Perspective is Everything: Annual Leave Management Survey Offers Practical Insights

The 11th annual DMEC Employer Leave Management Survey white paper, published April 15, provides context for an increasingly complex industry that affects all aspects of an organization’s success. The survey has grown in size and scope since 2011 and illustrates a growing recognition that integrated absence management programs mitigate costly compliance risks.

“When we look back 11 years ago, it was really all about FMLA [Family and Medical Leave Act] management, and now there are so many other leaves that employers are responsible for managing and integrating,” said Terri L. Rhodes, CEO for the Disability Management Employer Coalition, which conducts the report with Spring Consulting Group. “This industry continues to become more complex which is something we have noted since the very first survey was published in 2011.”

This year’s survey, which represents input from more than 700 employers of all sizes that operate in all U.S. states and a range of industries, shows greater employer understanding of regulations and the importance of reducing compliance risks.

And that was not always the case, said Karen English, senior vice president of Spring Consulting Group, who discussed survey findings and industry takeaways with Rhodes in an episode of Absence Management Perspectives: A DMEC Podcast.

“Employer awareness and sophistication has gone from zero to 100 in the last 11 years”, said English, who added that employers weren’t sure if they were subject to certain leave types 11 years ago whereas now they are proactively managing them. “Overall, I would say that what used to be kind misunderstood area has become a specialized career.”

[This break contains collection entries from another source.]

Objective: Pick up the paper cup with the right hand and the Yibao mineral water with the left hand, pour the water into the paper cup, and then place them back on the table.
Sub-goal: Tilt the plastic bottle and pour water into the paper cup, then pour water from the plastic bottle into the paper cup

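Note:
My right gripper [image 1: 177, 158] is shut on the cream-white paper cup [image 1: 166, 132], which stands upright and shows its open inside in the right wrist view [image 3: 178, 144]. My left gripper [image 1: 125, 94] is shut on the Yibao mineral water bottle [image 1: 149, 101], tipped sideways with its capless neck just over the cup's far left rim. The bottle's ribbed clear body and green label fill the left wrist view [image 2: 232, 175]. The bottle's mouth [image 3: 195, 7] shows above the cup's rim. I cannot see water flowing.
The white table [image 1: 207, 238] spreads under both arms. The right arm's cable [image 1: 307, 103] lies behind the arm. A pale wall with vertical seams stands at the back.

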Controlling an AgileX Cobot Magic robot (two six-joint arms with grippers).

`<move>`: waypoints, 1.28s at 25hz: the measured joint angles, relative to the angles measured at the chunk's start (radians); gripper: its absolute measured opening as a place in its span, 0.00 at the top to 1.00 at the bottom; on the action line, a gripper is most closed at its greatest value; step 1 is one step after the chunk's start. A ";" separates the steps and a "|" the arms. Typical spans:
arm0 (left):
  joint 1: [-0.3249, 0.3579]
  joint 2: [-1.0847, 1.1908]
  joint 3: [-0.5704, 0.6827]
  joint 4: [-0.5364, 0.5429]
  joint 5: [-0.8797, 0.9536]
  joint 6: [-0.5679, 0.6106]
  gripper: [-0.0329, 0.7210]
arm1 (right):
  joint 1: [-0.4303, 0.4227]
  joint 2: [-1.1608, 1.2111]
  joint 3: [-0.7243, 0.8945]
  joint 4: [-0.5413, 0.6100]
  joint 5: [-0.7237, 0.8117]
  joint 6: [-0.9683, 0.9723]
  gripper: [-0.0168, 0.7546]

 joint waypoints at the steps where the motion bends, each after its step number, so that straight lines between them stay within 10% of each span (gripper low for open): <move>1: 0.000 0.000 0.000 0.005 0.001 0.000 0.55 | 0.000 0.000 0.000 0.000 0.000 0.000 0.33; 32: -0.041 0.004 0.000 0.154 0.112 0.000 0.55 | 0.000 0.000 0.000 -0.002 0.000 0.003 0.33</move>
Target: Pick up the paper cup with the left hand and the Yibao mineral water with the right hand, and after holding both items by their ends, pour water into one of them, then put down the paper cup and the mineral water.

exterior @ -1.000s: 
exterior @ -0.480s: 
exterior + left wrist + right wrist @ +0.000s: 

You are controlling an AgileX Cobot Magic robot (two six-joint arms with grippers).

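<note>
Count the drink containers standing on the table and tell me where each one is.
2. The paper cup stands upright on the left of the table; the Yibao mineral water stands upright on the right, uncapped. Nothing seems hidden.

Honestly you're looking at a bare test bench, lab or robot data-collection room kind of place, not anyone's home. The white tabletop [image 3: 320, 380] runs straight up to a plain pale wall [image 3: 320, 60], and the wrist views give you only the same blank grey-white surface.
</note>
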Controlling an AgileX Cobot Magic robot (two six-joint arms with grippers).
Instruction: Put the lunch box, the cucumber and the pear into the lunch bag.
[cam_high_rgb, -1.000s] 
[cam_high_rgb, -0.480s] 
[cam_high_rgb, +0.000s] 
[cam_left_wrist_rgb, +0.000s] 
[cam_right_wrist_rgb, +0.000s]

In fact, as Rhodes noted, most companies “didn’t have a specialized absence management professional 11 years ago”. And while many of these professionals juggle other human resources-related tasks today, more companies now staff appropriately.

A Need for Specialization

After flipping through the 45-page white paper, the need for specialization and appropriate staffing to avoid litigation from compliance errors becomes clear.

With 80 questions, the survey provides context for how employers manage different leave types — from federal laws like the Family and Medical Leave Act (FMLA) to local and state leave laws and company-sponsored leaves, such as parental leaves (paid and unpaid), which may overlap. For comparison purposes, the number of states with paid family leave (PFL) jumped from three in 2011 (California, New Jersey, and Rhode Island) to 11 in 2021.

In addition to compliance issues, employers must consider equity issues and how PFL affects employee engagement and retention when you consider that 40% of working employees are parents and 23% of the workforce has access to PFL programs, according to speakers from The Standard during the 2022 DMEC FMLA/ADA Employer Compliance Conference.

Important Nuances of Leave

To ensure equity, employers need to look at their benefits — including leaves — holistically and assess which employees are covered, how the leave laws interact, and who pays for leaves such as short-term disability, long-term disability, and bonding.

The real question is do you provide the leave unilaterally across the organization. And, if not, does that represent inequitable treatment?

Unique Elements

Unlike other industry reports, the DMEC Employer Leave Management Survey white paper focuses on the unique elements of absence management with an analysis of practices and processes.

The goal, as English noted during the podcast, is for employers to read the white paper and apply what they’ve learned about different industries and companies of all sizes with their teams. And, equally important, “they can discover how their policies compare with their peers.”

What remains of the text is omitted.